What the task asks: When the data below is printed, every line must match exactly and the images must be absent.

----

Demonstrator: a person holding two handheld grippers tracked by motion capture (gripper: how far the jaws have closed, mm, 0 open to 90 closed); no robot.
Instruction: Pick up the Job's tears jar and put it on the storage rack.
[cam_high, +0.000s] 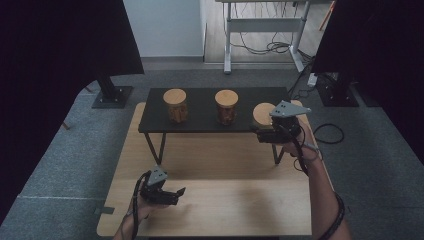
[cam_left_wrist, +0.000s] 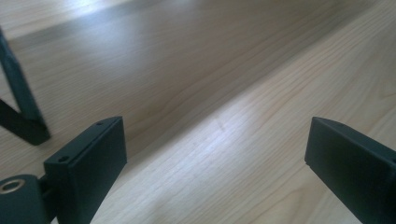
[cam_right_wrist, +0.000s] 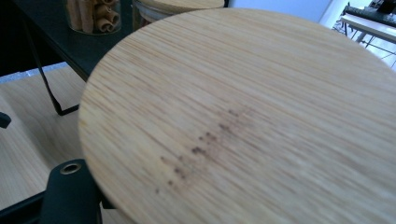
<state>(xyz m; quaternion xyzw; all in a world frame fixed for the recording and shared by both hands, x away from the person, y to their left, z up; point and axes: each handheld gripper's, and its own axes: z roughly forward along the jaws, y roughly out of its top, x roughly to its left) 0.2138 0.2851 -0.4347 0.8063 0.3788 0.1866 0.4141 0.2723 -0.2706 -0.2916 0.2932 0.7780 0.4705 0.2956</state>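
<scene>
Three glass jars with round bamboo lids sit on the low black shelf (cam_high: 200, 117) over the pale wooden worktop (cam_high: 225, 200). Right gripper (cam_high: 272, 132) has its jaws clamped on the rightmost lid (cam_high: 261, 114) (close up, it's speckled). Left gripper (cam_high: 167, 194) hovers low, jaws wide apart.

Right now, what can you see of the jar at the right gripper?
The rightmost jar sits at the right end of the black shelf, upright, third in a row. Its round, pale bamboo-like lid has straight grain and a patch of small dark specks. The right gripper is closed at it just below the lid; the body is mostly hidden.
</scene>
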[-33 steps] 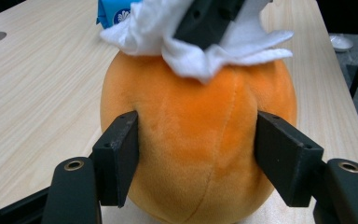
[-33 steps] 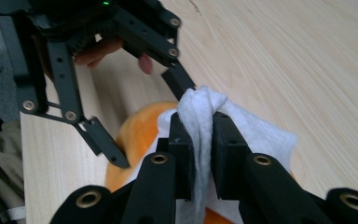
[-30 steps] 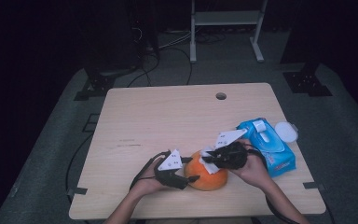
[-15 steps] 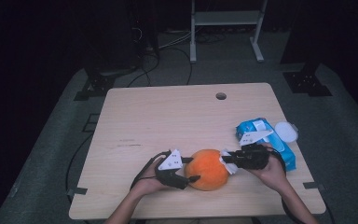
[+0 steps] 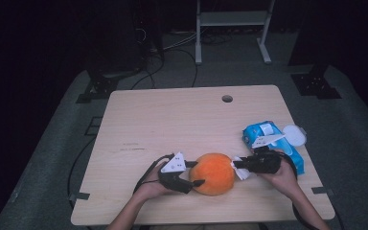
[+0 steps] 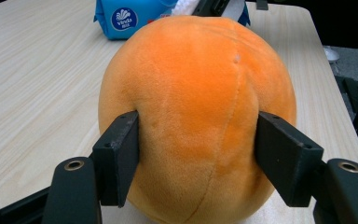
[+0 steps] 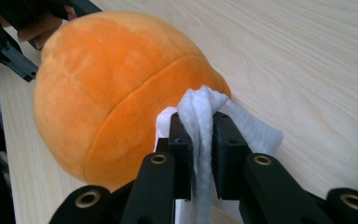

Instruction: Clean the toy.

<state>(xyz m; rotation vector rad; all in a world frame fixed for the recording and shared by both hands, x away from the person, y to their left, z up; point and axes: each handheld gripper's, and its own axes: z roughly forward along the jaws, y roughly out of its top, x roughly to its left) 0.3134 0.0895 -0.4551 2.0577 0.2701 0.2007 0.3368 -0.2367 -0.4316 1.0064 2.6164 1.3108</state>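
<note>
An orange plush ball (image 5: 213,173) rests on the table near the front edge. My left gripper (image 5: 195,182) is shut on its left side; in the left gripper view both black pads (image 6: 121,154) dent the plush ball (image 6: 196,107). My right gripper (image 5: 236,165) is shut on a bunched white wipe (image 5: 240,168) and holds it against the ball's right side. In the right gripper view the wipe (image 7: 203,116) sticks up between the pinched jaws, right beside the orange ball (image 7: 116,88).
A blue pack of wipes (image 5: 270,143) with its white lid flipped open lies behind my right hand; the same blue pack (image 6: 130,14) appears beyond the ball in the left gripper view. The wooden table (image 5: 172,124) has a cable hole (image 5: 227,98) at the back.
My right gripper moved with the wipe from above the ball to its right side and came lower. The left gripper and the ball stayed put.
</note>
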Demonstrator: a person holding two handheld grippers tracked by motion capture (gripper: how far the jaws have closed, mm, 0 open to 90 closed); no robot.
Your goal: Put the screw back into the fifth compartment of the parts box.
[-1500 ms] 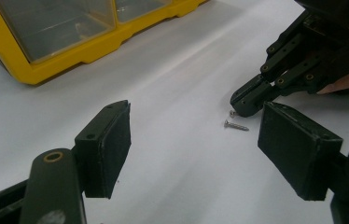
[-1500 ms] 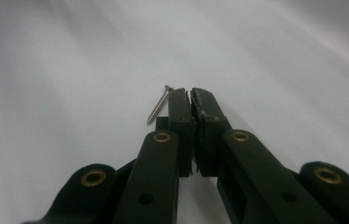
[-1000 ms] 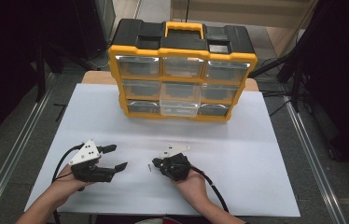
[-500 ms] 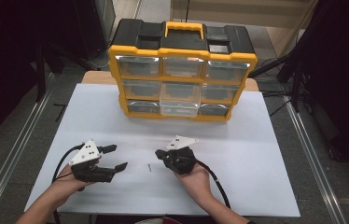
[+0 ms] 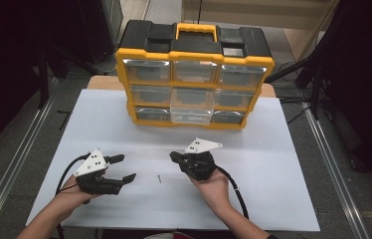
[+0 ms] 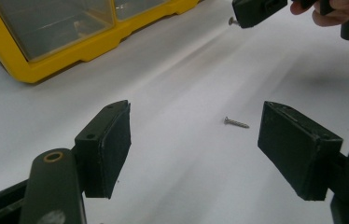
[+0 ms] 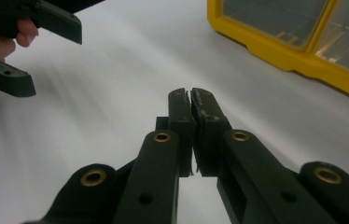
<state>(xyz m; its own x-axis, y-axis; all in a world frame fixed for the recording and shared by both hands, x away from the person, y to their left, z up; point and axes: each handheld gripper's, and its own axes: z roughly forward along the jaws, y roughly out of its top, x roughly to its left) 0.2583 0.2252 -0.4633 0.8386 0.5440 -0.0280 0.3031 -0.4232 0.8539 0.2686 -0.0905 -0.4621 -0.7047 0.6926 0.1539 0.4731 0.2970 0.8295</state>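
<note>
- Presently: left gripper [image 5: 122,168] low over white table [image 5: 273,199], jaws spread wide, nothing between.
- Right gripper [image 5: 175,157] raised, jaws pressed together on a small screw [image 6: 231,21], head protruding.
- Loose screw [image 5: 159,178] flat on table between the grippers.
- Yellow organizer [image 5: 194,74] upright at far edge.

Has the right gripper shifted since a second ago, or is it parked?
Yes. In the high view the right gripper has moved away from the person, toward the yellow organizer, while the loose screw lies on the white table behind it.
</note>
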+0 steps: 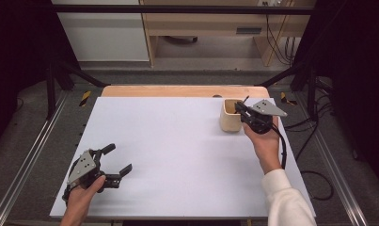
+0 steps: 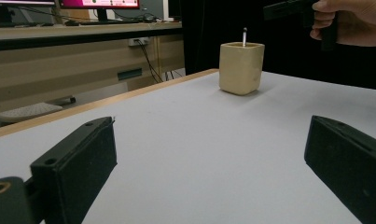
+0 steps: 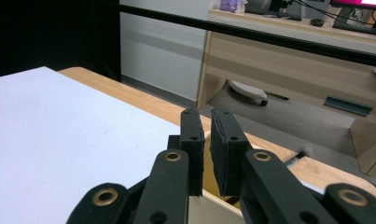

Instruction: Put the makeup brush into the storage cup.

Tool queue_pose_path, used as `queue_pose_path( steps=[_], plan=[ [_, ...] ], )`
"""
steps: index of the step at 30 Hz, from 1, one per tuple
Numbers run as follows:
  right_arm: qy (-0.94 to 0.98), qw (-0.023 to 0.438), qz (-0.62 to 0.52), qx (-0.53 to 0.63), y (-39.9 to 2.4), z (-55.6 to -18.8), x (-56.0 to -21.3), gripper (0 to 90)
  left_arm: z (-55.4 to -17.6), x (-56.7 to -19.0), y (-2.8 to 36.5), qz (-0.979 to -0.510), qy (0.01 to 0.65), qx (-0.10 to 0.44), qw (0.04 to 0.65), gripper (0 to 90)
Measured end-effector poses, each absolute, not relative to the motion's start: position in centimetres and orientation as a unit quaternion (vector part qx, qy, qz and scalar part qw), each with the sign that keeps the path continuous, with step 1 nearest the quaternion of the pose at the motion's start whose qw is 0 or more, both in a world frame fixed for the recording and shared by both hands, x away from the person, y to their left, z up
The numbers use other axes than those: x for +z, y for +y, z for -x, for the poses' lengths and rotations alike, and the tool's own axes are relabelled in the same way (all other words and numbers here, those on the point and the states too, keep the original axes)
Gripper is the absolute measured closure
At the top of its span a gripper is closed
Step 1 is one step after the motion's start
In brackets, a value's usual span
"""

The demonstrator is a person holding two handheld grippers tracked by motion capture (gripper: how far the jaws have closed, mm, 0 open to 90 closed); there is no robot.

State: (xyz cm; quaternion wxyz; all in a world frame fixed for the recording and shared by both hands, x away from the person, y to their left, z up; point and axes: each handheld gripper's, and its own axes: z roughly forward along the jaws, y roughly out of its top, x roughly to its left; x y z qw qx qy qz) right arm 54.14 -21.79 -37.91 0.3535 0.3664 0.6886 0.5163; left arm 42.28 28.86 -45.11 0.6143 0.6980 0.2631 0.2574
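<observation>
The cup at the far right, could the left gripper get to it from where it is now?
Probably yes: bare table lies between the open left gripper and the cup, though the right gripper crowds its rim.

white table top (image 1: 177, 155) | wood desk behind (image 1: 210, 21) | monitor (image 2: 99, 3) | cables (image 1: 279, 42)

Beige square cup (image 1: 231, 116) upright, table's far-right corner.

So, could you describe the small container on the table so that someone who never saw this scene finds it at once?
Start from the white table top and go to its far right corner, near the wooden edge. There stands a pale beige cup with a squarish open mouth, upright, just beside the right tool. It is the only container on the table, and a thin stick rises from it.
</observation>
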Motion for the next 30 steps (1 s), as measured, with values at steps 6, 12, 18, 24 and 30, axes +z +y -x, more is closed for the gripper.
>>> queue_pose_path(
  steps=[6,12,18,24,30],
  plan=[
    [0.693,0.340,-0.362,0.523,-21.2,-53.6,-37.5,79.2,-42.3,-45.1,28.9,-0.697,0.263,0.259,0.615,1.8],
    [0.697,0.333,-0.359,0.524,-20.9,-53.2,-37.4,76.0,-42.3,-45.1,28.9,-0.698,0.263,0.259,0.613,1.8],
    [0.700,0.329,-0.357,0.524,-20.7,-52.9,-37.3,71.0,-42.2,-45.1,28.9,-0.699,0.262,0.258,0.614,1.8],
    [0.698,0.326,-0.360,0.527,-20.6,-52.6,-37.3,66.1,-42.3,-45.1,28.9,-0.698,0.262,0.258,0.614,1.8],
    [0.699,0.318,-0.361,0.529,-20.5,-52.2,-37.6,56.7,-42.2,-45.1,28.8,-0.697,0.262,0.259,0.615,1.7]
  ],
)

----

Result:
Demonstrator: a person holding two handheld grippers tracked by motion capture (gripper: how far the jaws have closed, mm, 0 open to 90 closed); no robot.
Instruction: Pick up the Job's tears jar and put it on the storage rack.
[cam_high, +0.000s] 
[cam_left_wrist, +0.000s] 
[cam_right_wrist, +0.000s] 
<state>(xyz m; quaternion xyzw; all in a world frame fixed for the recording and shared by both hands, x away from the person, y to their left, z up; point and axes: each handheld gripper's, and its own axes: z roughly forward along the jaws, y roughly out of its top, x roughly to its left) 0.2138 0.2851 -0.4347 0.8063 0.3788 0.1866 0.4141 0.2723 -0.2706 -0.2916 0.2932 0.7780 0.4705 0.2956</state>
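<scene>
Three glass jars with round bamboo lids sit on the low black shelf (cam_high: 200, 117) over the pale wooden worktop (cam_high: 225, 200). Right gripper (cam_high: 272, 132) has its jaws clamped on the rightmost lid (cam_high: 261, 114) (close up, it's speckled). Left gripper (cam_high: 167, 194) hovers low, jaws wide apart.

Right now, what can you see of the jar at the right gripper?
The rightmost jar sits at the right end of the black shelf, upright, third in a row. Its round, pale bamboo-like lid has straight grain and a patch of small dark specks. The right gripper is closed at it just below the lid; the body is mostly hidden.
</scene>
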[-33 steps] 
[-33 steps] 
[-30 steps] 
[-15 steps] 
[+0 steps] 
[+0 steps] 
[+0 steps] 

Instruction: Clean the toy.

<state>(xyz m; rotation vector rad; all in a world frame fixed for the recording and shared by both hands, x away from the person, y to their left, z up; point and axes: each handheld gripper's, and its own axes: z roughly forward along the jaws, y roughly out of its top, x roughly to its left) 0.3134 0.0895 -0.4551 2.0577 0.2701 0.2007 0.3368 -0.2367 -0.4316 1.0064 2.6164 1.3108</state>
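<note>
An orange plush ball (image 5: 213,173) rests on the table near the front edge. My left gripper (image 5: 195,182) is shut on its left side; in the left gripper view both black pads (image 6: 121,154) dent the plush ball (image 6: 196,107). My right gripper (image 5: 236,165) is shut on a bunched white wipe (image 5: 240,168) and holds it against the ball's right side. In the right gripper view the wipe (image 7: 203,116) sticks up between the pinched jaws, right beside the orange ball (image 7: 116,88).
A blue pack of wipes (image 5: 270,143) with its white lid flipped open lies behind my right hand; the same blue pack (image 6: 130,14) appears beyond the ball in the left gripper view. The wooden table (image 5: 172,124) has a cable hole (image 5: 227,98) at the back.
My right gripper moved with the wipe from above the ball to its right side and came lower. The left gripper and the ball stayed put.
</note>
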Demonstrator: a person holding two handheld grippers tracked by motion capture (gripper: how far the jaws have closed, mm, 0 open to 90 closed); no robot.
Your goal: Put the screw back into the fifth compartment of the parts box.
[-1500 ms] 
[-1500 ms] 
[-1000 ms] 
[-500 ms] 
[+0 ms] 
[+0 ms] 
[+0 ms] 
<state>(xyz m; its own x-axis, y-axis; all in a world frame fixed for the recording and shared by both hands, x away from the person, y to their left, z up; point and axes: each handheld gripper's, and its own axes: z roughly forward along the jaws, y roughly out of its top, x roughly to its left) 0.2583 0.2252 -0.4633 0.8386 0.5440 -0.0280 0.3031 -0.4232 0.8539 0.2686 -0.0905 -0.4621 -0.7047 0.6926 0.1539 0.4731 0.2970 0.8295</state>
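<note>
- Presently: left gripper [image 5: 122,168] low over white table [image 5: 273,199], jaws spread wide, nothing between.
- Right gripper [image 5: 175,157] raised, jaws pressed together on a small screw [image 6: 231,21], head protruding.
- Loose screw [image 5: 159,178] flat on table between the grippers.
- Yellow organizer [image 5: 194,74] upright at far edge.

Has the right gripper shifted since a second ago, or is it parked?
Yes. In the high view the right gripper has moved away from the person, toward the yellow organizer, while the loose screw lies on the white table behind it.
</note>
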+0 steps: 
+0 steps: 
+0 steps: 

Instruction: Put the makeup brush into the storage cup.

Tool queue_pose_path, used as `queue_pose_path( steps=[_], plan=[ [_, ...] ], )`
"""
steps: index of the step at 30 Hz, from 1, one per tuple
Numbers run as follows:
  right_arm: qy (-0.94 to 0.98), qw (-0.023 to 0.438), qz (-0.62 to 0.52), qx (-0.53 to 0.63), y (-39.9 to 2.4), z (-55.6 to -18.8), x (-56.0 to -21.3), gripper (0 to 90)
  left_arm: z (-55.4 to -17.6), x (-56.7 to -19.0), y (-2.8 to 36.5), qz (-0.979 to -0.510), qy (0.01 to 0.65), qx (-0.10 to 0.44), qw (0.04 to 0.65), gripper (0 to 90)
Measured end-effector poses, each absolute, not relative to the motion's start: position in centimetres and orientation as a unit quaternion (vector part qx, qy, qz and scalar part qw), each with the sign that keeps the path continuous, with step 1 nearest the quaternion of the pose at the motion's start whose qw is 0 or more, both in a world frame fixed for the recording and shared by both hands, x away from the person, y to their left, z up
The numbers use other axes than those: x for +z, y for +y, z for -x, for the poses' lengths and rotations alike, and the tool's own axes are relabelled in the same way (all other words and numbers here, those on the point and the states too, keep the original axes)
Gripper is the absolute measured closure
At the top of its span a gripper is closed
Step 1 is one step after the motion's start
In brackets, a value's usual span
"""

The demonstrator is a person holding two handheld grippers tracked by motion capture (gripper: how far the jaws have closed, mm, 0 open to 90 closed); there is no robot.

State: (xyz cm; quaternion wxyz; all in a world frame fixed for the recording and shared by both hands, x away from the person, y to their left, z up; point and axes: each handheld gripper's, and its own axes: z roughly forward along the jaws, y roughly out of its top, x roughly to its left; x y z qw qx qy qz) right arm 54.14 -21.79 -37.91 0.3535 0.3664 0.6886 0.5163; left arm 42.28 28.86 -45.11 0.6143 0.6980 0.2631 0.2574
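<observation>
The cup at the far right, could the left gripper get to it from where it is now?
Probably yes: bare table lies between the open left gripper and the cup, though the right gripper crowds its rim.

white table top (image 1: 177, 155) | wood desk behind (image 1: 210, 21) | monitor (image 2: 99, 3) | cables (image 1: 279, 42)

Beige square cup (image 1: 231, 116) upright, table's far-right corner.

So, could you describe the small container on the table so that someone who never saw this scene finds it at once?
Start from the white table top and go to its far right corner, near the wooden edge. There stands a pale beige cup with a squarish open mouth, upright, just beside the right tool. It is the only container on the table, and a thin stick rises from it.
</observation>
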Motion for the next 30 steps (1 s), as measured, with values at steps 6, 12, 18, 24 and 30, axes +z +y -x, more is closed for the gripper.
>>> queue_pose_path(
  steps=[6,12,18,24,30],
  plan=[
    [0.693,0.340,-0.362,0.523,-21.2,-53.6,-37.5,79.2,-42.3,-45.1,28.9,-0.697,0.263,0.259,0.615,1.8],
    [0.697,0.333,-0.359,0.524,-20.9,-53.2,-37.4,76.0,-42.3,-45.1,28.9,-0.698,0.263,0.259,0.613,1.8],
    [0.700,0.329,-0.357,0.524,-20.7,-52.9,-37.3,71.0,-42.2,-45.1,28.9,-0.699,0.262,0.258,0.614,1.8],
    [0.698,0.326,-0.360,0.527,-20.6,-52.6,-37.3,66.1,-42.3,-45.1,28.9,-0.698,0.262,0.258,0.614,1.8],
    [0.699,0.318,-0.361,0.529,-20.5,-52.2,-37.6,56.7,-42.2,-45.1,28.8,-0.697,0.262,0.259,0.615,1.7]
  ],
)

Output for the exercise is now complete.